A single number is required: how many lines below include the string "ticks".

*-*-*

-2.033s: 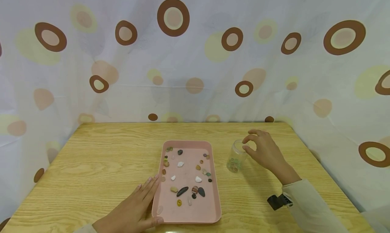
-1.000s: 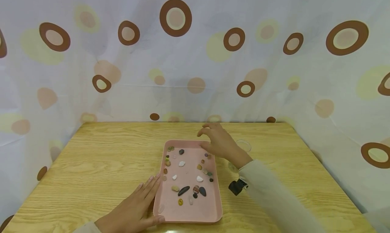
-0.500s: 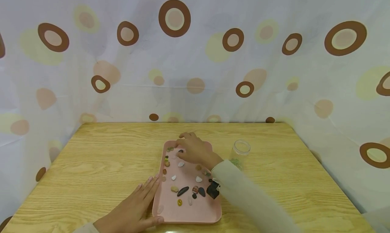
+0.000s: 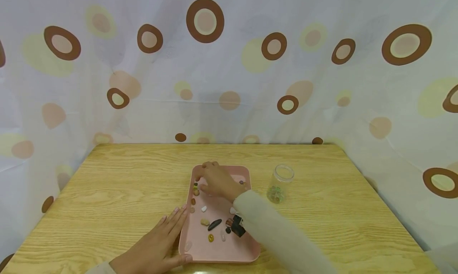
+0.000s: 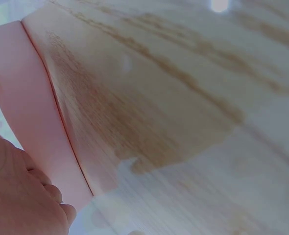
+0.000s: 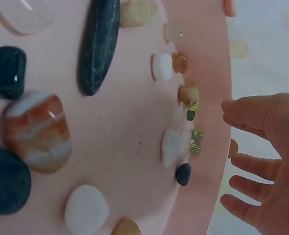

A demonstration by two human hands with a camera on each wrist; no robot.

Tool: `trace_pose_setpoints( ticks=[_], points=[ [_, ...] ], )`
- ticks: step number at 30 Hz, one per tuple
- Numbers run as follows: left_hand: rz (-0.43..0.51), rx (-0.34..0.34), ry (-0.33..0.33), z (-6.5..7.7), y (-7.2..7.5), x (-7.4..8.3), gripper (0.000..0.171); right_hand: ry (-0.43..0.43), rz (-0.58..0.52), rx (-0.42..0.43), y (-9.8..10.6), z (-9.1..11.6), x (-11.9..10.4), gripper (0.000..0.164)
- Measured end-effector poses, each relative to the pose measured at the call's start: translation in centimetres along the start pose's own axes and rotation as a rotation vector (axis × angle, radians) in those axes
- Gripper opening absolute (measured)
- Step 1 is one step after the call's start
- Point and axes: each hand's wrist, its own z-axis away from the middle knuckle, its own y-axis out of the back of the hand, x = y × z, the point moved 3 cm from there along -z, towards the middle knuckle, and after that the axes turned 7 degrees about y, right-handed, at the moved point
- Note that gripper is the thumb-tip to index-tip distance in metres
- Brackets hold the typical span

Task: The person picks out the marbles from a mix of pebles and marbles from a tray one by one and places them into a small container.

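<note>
A pink tray (image 4: 222, 255) lies on the wooden table with polished stones spread over it. My left hand (image 4: 155, 240) rests along its left side, fingers straight, thumb at the near edge. In the left wrist view, the fingers (image 5: 39, 178) touch the tray's outer wall. Over the tray's far left part hovers my right hand (image 4: 218, 181), fingers apart and loosely bent. The right wrist view shows nothing between those fingers; close by lie two striped green marbles (image 6: 196, 141), a dark pebble (image 6: 183, 174) and a white stone (image 6: 171, 148). The head view hides the marbles behind this hand.
A clear open jar (image 4: 282, 182), stones at its bottom, stands right of the tray. Nearer in the tray are a long black stone (image 4: 214, 225), a yellow stone (image 4: 211, 238) and a banded stone (image 6: 39, 133). A patterned curtain (image 4: 229, 119) closes off the back.
My right hand has moved left from the jar's mouth, across the tray to its far left part. The jar is back in full view. My left hand stays on the tray's side.
</note>
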Motion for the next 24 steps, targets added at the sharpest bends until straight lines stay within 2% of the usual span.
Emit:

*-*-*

ANSWER FOR THIS EXERCISE:
2